WORK INSTRUCTION:
With the images removed, return every line below exactly as it reads.

Stored data entries
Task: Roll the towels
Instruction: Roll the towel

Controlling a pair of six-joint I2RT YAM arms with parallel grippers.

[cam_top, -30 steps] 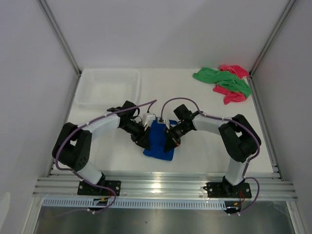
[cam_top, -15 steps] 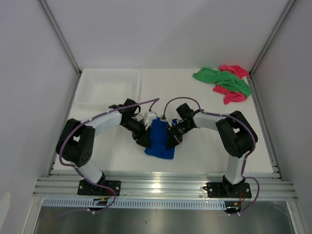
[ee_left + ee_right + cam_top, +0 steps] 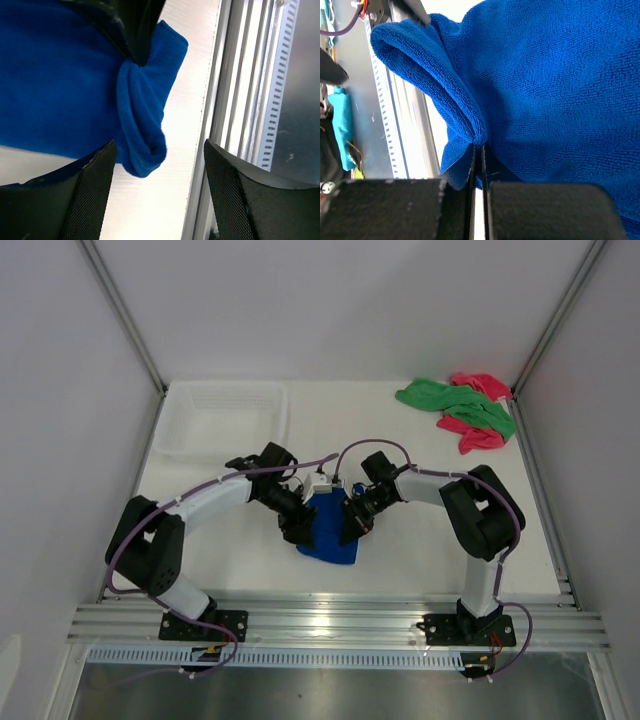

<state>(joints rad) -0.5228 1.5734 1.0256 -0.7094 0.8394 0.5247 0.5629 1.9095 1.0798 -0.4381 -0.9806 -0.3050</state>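
Our right fingers are clamped on a fold of the royal blue towel; our left fingers stand apart, straddling its rolled edge on the table.

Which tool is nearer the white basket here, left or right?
Left. The left tool is open at the blue towel's left edge, the side toward the basket; the right tool is shut on the towel's right edge, farther from the basket.
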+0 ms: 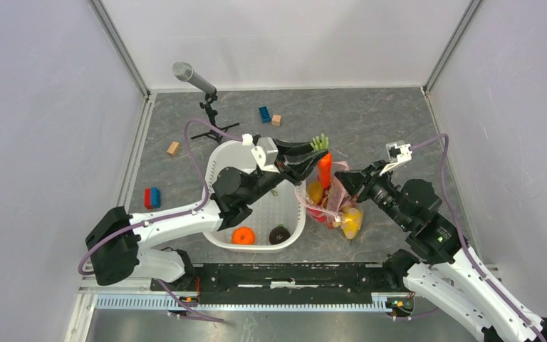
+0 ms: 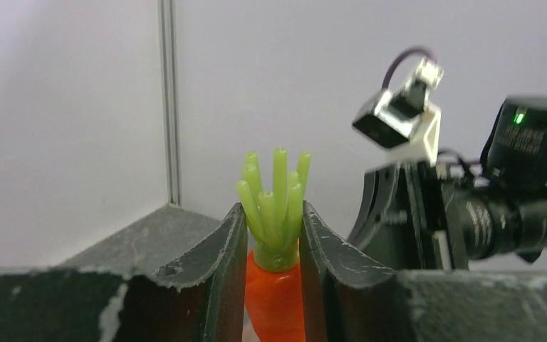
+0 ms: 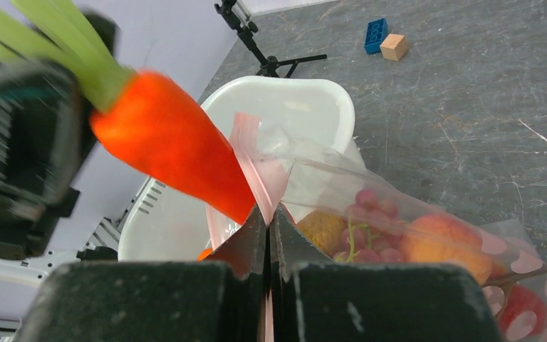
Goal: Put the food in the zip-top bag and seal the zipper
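My left gripper [image 1: 312,161] is shut on an orange carrot [image 1: 325,169] with green leaves, held point down over the mouth of the zip-top bag [image 1: 333,201]. The carrot shows between the jaws in the left wrist view [image 2: 276,288]. My right gripper [image 1: 349,181] is shut on the bag's pink zipper strip [image 3: 263,178] and holds the mouth up. In the right wrist view the carrot [image 3: 171,146] has its tip at the bag's mouth. Inside the bag [image 3: 427,235] lie purple grapes [image 3: 370,214], a yellow fruit [image 3: 325,229] and an orange fruit [image 3: 438,242].
A white basin [image 1: 293,228] left of the bag holds an orange [image 1: 243,236] and a dark fruit [image 1: 279,234]. A microphone on a tripod [image 1: 206,107] stands at the back left. Blue and wooden blocks [image 1: 269,116] lie at the back, others at the left [image 1: 152,197].
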Robot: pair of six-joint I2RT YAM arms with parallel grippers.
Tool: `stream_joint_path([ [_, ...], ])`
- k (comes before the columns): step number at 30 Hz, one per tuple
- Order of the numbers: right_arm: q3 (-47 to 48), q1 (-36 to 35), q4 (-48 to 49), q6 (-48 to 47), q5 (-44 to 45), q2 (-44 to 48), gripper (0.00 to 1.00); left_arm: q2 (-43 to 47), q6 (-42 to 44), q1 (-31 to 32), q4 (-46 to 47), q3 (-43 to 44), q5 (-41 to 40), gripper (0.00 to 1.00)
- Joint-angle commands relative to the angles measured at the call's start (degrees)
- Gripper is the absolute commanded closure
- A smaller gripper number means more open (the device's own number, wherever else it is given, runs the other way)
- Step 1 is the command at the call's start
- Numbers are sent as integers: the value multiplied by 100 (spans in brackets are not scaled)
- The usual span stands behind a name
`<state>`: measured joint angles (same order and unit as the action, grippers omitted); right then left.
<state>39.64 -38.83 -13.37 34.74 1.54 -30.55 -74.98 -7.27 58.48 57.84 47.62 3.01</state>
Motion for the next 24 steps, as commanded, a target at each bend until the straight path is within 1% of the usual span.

RESPONSE AREA:
Task: Roll the towels
Instruction: Roll the towel

Controlling a pair of six-joint I2RT YAM arms with parallel grippers.

[cam_top, -30 steps] 
[cam_top, -15 steps] 
[ee_left + ee_right + cam_top, +0 steps] 

<state>(joints rad) -0.5228 1.5734 1.0256 -0.7094 0.8394 0.5247 0.5629 1.9095 1.0798 -0.4381 -0.9806 -0.3050</state>
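Our right fingers are clamped on a fold of the royal blue towel; our left fingers stand apart, straddling its rolled edge on the table.

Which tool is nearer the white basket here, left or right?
Left. The left tool is open at the blue towel's left edge, the side toward the basket; the right tool is shut on the towel's right edge, farther from the basket.
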+0 ms: 
+0 ms: 
+0 ms: 
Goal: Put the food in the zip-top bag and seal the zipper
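My left gripper [image 1: 312,161] is shut on an orange carrot [image 1: 325,169] with green leaves, held point down over the mouth of the zip-top bag [image 1: 333,201]. The carrot shows between the jaws in the left wrist view [image 2: 276,288]. My right gripper [image 1: 349,181] is shut on the bag's pink zipper strip [image 3: 263,178] and holds the mouth up. In the right wrist view the carrot [image 3: 171,146] has its tip at the bag's mouth. Inside the bag [image 3: 427,235] lie purple grapes [image 3: 370,214], a yellow fruit [image 3: 325,229] and an orange fruit [image 3: 438,242].
A white basin [image 1: 293,228] left of the bag holds an orange [image 1: 243,236] and a dark fruit [image 1: 279,234]. A microphone on a tripod [image 1: 206,107] stands at the back left. Blue and wooden blocks [image 1: 269,116] lie at the back, others at the left [image 1: 152,197].
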Robot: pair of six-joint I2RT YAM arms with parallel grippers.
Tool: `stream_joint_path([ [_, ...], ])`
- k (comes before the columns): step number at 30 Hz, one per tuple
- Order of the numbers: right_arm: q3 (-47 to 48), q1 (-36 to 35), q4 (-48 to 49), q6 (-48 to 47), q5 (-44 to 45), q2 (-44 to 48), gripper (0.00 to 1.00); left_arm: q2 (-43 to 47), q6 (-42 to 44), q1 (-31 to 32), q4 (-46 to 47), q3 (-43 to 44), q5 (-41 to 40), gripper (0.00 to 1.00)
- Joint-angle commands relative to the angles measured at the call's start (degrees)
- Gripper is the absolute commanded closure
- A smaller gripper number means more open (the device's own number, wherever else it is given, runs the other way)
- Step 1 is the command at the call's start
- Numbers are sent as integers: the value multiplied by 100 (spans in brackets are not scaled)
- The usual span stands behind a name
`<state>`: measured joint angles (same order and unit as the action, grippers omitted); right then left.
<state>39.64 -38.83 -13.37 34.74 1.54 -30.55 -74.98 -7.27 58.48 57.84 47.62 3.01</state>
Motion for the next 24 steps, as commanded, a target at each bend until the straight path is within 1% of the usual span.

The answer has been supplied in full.